Dans une plainte fédérale récemment déposée dans le district sud de New York, Google a révélé ses plans de poursuivre un groupe de criminels étrangers pour avoir mené une opération massive de phishing en tant que service (PhaaS).
Selon la plainte, le groupe a créé et vendu un kit de phishing appelé Lighthouse, qui permettait même aux criminels novices de créer de faux sites web imitant des institutions de confiance. Le kit, annoncé via Telegram et YouTube, offrait des centaines de modèles et d’outils préfabriqués pour lancer des escroqueries à grande échelle de smishing et de commerce électronique, et permettait aux utilisateurs de créer de faux sites web usurpant des agences gouvernementales, des entreprises financières et, entre autres, Google.
Google les a poursuivis pour avoir utilisé le logo de l’entreprise et son identité
Google allègue que, sur une période de 20 jours, la plateforme Lighthouse a été utilisée pour créer 200 000 sites web frauduleux, qui ont visé plus d’un million de victimes dans 121 pays.
Citant des chercheurs, Google estime qu’entre 12,7 et 115 millions de cartes de crédit rien qu’aux États-Unis pourraient avoir été compromises à travers des attaques alimentées par Lighthouse.

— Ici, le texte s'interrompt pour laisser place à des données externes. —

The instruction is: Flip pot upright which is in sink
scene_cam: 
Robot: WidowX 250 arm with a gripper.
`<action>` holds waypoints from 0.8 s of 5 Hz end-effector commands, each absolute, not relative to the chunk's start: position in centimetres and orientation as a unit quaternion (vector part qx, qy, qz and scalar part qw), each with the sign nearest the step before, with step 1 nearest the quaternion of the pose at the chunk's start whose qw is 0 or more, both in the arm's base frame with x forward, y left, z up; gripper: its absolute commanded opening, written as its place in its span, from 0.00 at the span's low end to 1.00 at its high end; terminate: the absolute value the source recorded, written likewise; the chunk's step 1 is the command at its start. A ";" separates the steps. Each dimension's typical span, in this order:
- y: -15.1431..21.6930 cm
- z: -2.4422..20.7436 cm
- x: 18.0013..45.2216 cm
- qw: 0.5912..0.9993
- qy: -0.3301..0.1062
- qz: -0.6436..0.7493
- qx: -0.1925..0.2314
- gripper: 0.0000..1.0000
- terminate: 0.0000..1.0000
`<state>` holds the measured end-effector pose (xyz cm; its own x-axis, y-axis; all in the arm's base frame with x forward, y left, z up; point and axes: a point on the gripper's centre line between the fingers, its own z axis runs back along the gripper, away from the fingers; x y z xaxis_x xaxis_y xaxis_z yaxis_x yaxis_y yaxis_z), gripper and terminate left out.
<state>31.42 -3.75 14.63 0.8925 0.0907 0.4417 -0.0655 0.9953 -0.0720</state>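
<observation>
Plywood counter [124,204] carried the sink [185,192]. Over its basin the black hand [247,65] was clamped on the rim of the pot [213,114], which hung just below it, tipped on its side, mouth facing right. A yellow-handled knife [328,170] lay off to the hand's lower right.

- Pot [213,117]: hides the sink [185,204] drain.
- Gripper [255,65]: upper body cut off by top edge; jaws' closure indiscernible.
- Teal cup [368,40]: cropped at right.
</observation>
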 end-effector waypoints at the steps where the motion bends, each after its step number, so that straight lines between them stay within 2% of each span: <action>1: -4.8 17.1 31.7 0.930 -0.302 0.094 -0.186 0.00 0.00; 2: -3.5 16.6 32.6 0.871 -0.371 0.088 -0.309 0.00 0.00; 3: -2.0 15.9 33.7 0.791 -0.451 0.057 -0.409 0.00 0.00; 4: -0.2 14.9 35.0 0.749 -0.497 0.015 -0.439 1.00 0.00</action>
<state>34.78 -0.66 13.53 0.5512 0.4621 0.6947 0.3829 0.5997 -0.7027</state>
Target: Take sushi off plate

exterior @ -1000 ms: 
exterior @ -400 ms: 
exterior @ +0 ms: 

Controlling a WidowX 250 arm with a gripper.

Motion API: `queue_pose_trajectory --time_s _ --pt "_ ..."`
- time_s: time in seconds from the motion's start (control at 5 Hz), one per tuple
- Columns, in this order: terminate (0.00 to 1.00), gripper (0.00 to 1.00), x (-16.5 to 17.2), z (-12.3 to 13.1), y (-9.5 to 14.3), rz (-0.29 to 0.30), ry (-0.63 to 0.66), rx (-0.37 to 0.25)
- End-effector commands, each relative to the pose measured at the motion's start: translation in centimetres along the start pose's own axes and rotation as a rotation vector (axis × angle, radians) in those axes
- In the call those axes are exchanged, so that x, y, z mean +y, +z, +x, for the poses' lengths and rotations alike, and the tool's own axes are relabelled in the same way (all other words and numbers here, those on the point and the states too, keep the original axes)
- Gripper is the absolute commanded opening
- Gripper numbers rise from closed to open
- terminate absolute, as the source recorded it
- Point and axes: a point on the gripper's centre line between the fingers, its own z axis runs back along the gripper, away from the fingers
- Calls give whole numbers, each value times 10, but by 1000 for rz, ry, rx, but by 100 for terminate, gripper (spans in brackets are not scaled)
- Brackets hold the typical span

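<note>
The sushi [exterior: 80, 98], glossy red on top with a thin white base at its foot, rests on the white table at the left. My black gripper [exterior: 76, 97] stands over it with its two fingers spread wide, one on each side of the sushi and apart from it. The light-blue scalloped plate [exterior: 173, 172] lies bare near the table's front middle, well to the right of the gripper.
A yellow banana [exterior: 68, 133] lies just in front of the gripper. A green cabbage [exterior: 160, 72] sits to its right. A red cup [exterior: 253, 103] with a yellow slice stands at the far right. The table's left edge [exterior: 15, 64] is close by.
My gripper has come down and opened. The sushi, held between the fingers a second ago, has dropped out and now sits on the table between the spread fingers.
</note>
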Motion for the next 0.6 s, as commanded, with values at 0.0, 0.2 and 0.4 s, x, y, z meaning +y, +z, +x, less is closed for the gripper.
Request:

On ne connaît pas le nombre exact de personnes impliquées dans l’opération. Dans la plainte, les individus sont désignés comme « Doe » 1-25, bien que Google ait reconnu que le nombre réel de personnes est probablement beaucoup plus élevé.
Dans certains cas, les criminels créaient de faux messages texte concernant la livraison de colis de USPS ou alertaient les victimes de paiements de péage en attente. Parfois, ils créaient de fausses boutiques en ligne qui volaient les données de paiement des utilisateurs et, souvent, utilisaient les informations volées pour charger les cartes de crédit des victimes dans des portefeuilles numériques et effectuer des paiements non autorisés.
Google affirme que les opérateurs de Lighthouse ont abusé des logos et des marques de Google, ont publié des annonces via Google Ads et ont même téléchargé des tutoriels sur YouTube montrant comment réaliser les arnaques.
Les hackers ont nui à la réputation de Google, ont violé ses conditions de service et l’ont contraint à consacrer des centaines d’heures à enquêter et à fermer des comptes frauduleux, a conclu l’entreprise.
Au fait, ce n’est pas la première fois que Google poursuit des citoyens chinois pour des crimes cybernétiques, mais la plupart du temps, les poursuites n’aboutissent à rien, car la Chine extradite rarement ses citoyens vers les États-Unis, surtout lorsqu’il s’agit de crimes cybernétiques.